Entscheidungsstichwort (Thema)

Sozialgerichtliches Verfahren. Prozesskostenhilfe. Prozesskostenhilfeantrag. Verwendung des Formulars nach der PKHFV. Entscheidung des Gerichts in der Hauptsache trotz fehlender Entscheidungsreife des Nebenverfahrens

 

Leitsatz (amtlich)

1. Zur Frage, ob die Rechtsauffassung, dass ein Antragsteller die Erklärung über seine persönlichen und wirtschaftlichen Verhältnisse auch in anderer Weise als durch die Verwendung des Formulars nach der Prozesskostenhilfeformularverordnung (juris: PKHFV) abgeben kann, nach den umfangreichen Änderungen des Prozesskostenhilferechts zum 1.1.2014 durch das Gesetz zur Änderung des Prozesskostenhilfe- und Beratungshilferechts vom 31.8.2013 (juris: PKH/BerHRÄndG) noch Geltung beanspruchen kann.
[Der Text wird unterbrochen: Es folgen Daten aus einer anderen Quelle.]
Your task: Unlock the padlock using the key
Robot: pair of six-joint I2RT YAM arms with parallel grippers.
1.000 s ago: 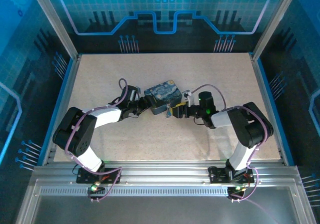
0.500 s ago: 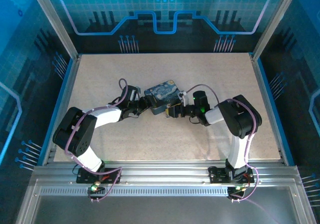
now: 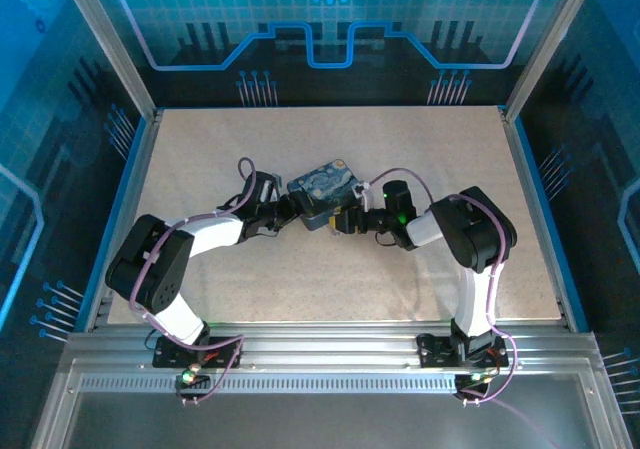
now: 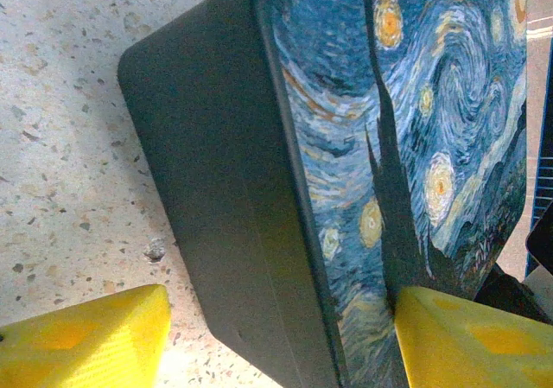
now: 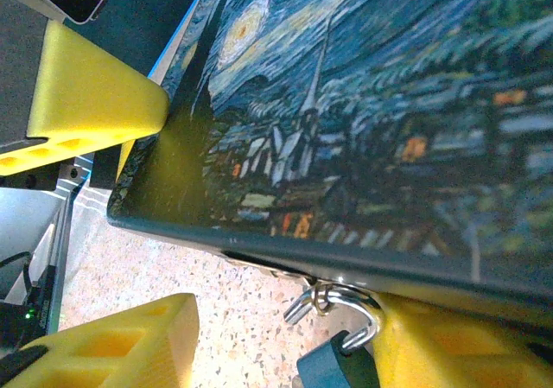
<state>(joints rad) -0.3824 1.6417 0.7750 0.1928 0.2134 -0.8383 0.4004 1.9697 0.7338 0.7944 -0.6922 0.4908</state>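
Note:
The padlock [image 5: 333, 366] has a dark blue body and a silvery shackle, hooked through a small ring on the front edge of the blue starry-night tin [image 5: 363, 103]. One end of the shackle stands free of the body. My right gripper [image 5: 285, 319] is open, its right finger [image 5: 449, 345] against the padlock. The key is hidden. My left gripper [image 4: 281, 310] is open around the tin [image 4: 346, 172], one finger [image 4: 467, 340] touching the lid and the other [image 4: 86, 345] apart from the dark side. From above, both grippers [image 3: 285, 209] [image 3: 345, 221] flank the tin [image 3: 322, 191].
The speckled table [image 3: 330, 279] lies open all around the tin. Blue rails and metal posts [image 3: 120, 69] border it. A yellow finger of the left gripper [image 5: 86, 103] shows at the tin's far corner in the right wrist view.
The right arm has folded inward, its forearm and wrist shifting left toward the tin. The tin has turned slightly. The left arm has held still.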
2. Ein Gericht muss mit der Hauptsachentscheidung nicht zuwarten, bis das Nebenverfahren (hier der Antrag auf Bewilligung von Prozesskostenhilfe) im Sinne einer Bewilligungsfähigkeit ebenfalls entscheidungsreif ist. Es obliegt vielmehr dem Antragsteller, seinen gesetzlichen Mitwirkungsobliegenheiten und -pflichten nachzukommen und damit dafür Sorge zu tragen, dass bis zum Abschluss des Hauptsacheverfahrens auch über den Antrag auf Bewilligung von Prozesskostenhilfe entschieden werden kann.

 

Tenor

I. Die Beschwerde der Klägerin gegen die Nichtzulassung der Berufung im Gerichtsbescheid des Sozialgerichts Chemnitz vom 16. Januar 2018 wird zurückgewiesen.

II. Außergerichtliche Kosten sind im Beschwerdeverfahren nicht zu erstatten.

 

Gründe

I.

Die Klägerin wendet sich mit ihrer Beschwerde gegen die Nichtzulassung der Berufung im Urteil des Sozialgerichts Chemnitz vom 16. Januar 2018.
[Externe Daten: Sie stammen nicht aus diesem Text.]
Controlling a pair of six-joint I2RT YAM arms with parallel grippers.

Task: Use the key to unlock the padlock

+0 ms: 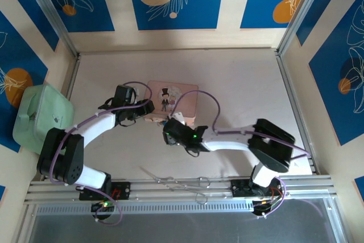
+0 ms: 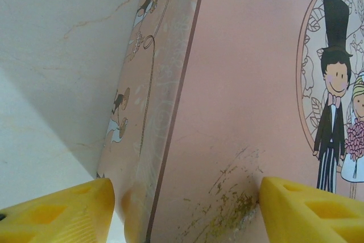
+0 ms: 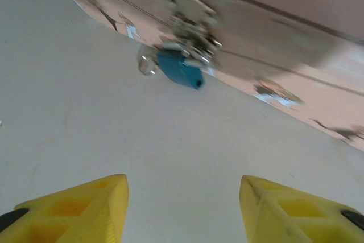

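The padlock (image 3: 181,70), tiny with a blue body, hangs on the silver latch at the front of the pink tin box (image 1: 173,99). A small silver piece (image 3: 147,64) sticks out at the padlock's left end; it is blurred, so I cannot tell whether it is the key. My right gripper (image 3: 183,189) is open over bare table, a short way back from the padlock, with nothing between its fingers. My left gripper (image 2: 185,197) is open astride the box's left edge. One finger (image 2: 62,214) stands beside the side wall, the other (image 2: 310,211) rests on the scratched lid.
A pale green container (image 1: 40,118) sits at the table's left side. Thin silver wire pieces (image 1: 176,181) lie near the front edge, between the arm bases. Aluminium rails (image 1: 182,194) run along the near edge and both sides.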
Der Beklagte hatte der Klägerin mit Bescheid vom 11. Dezember 2013 vorläufig Leistungen zur Sicherung des Lebensunterhaltes nach dem Sozialgesetzbuch Zweites Buch - Grundsicherung für Arbeitsuchende - (SGB II) für die Monate Dezember 2013 bis Mai 2014 bewilligt. Mit Bescheid vom 8. April 2015 erließ er eine endgültige Leistungsbewilligung. Hierbei setzte er die Leistungen für Februar 2014 bis Mai 2014 auf 0,00 EUR fest, die Bewilligungsentscheidung für Dezember 2013 und Januar 2014 entsprachen denen aus dem Bescheid vom 11. Dezember 2013. In Ergänzung dessen forderte er mit Bescheid vom 8. April 2015 die Erstattung von 2,781,80 EUR. Den Widerspruch der Klägerin wies der Beklagte mit Widerspruchsbescheid vom 17. Juni 2015 zurück. Die Klage der Klägerin Az. S 26 AS 2632/18 wies das Sozialgericht mit Urteil vom 18. Mai 2017 zurück. Die hiergegen eingelegt Berufung ist unter dem Az. L 3 AS 570/17 anhängig.
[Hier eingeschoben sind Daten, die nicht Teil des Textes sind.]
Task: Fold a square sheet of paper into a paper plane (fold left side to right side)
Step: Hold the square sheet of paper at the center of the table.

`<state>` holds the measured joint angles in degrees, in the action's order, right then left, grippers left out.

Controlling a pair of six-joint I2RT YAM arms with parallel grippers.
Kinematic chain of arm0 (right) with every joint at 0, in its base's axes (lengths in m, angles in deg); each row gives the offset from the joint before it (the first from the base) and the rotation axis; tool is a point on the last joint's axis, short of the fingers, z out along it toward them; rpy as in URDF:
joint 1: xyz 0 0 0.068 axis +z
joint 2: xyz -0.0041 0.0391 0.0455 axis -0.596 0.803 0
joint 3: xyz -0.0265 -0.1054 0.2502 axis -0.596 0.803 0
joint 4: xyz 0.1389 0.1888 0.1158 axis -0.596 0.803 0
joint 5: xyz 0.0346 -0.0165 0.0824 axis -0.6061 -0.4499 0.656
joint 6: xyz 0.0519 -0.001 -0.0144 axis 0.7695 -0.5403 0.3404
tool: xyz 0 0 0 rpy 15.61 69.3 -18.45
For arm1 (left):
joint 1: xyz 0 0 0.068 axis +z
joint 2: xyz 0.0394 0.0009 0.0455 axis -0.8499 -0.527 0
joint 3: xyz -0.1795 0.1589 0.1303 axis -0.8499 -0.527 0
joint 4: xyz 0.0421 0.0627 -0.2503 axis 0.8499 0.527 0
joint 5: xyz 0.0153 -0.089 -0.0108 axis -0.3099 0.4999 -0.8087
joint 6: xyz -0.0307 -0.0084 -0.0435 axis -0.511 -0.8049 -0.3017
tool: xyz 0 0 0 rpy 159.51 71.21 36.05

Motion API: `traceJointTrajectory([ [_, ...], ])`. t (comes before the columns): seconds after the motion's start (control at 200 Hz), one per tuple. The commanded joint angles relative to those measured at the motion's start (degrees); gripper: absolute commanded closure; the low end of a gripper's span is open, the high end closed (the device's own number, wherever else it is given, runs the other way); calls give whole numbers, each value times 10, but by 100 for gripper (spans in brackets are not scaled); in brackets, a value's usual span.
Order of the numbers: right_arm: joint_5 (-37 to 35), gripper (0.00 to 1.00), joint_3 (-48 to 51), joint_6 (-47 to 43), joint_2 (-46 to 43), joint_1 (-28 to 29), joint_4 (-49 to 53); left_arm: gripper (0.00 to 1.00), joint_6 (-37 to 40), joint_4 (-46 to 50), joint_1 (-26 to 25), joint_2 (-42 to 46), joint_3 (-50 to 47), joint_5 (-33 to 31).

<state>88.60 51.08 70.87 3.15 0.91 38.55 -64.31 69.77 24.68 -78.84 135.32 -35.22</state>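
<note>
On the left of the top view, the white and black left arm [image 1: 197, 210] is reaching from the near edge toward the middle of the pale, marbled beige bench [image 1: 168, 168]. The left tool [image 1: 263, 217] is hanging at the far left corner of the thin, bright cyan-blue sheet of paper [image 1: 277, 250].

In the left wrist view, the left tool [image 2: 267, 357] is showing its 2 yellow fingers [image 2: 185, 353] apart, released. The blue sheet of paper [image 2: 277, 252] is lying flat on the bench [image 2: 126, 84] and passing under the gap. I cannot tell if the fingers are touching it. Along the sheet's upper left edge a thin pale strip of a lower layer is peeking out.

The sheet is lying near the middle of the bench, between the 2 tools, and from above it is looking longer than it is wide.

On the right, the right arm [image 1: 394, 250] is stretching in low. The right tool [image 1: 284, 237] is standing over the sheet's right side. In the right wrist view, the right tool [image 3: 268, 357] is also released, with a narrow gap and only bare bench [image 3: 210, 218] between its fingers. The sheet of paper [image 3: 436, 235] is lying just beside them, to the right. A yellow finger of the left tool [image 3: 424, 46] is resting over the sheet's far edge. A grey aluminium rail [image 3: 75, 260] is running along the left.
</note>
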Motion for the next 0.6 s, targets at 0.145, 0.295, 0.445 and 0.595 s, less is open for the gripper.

Unter dem 28. Februar 2017 erließ der Beklagte zwei Bescheide. Mit dem Änderungsbescheid hob er den Bescheid vom 11. Dezember 2013 auf, änderte den Bescheid vom 8. April 2015 ab und setzte die zu bewilligenden Leistungen für den gesamten Bewilligungszeitraum neu fest. Mit dem Erstattungsbescheid forderte er nur noch einen Betrag von 609,22 EUR. Den hiergegen erhobenen Widerspruch wies der Beklagte mit Widerspruchsbescheides vom 19. Mai 2017 zurück.

Die Klägerin hat am 7. Juni 2017 Klage gegen den Bescheid vom 28. Februar 2017 in der Gestalt des Widerspruchsbescheides vom 19. Mai 2017 erhoben (Az. S 3 AS 2169/17). Auf die Klageerwiderung des Beklagten hin hat das Sozialgericht mit richterlichem Schreiben vom 22. September 2017 darauf hingewiesen, dass die Änderungs- und Erstattungsbescheide vom 28. Februar 2017 gemäß § 96 Abs. 1 des Sozialgerichtsgesetzes (SGG) Gegenstand des Klageverfahrens Az. S 26 AS 2632/18 geworden seien. Daher sei die Klage unzulässig. Es werde zur Klagerücknahme geraten. Im selben Schreiben hat das Sozialgericht zu einer Entscheidung durch Gerichtsbescheid angehört. Dieses Schreiben ist dem Klägerbevollmächtigten am 26. September 2017 zugestellt worden. Der Beklagte hat auf eine entsprechende Anhörung sein Einverständnis mit Schriftsatz vom 29. September 2017 erklärt.

Der Klägerbevollmächtigte hat mit Schreiben vom 9. Oktober 2017 die Bewilligung von Prozesskostenhilfe beantragt, weil es einer anwaltlichen Prüfung bedürfe, ob tatsächlich eine unzulässige Klage vorliege. Mit gerichtlichem Schreiben vom 18. Oktober 2017 ist die Klägerin darauf hingewiesen worden, dass die Klage keine Erfolgsaussicht habe. Wenn am Prozesskostenhilfeantrag festgehalten werde, werde gebeten, einen ausgefüllten Vordruck zu den persönlichen und wirtschaftlichen Verhältnissen sowie zugehörige Nachweise einzureichen.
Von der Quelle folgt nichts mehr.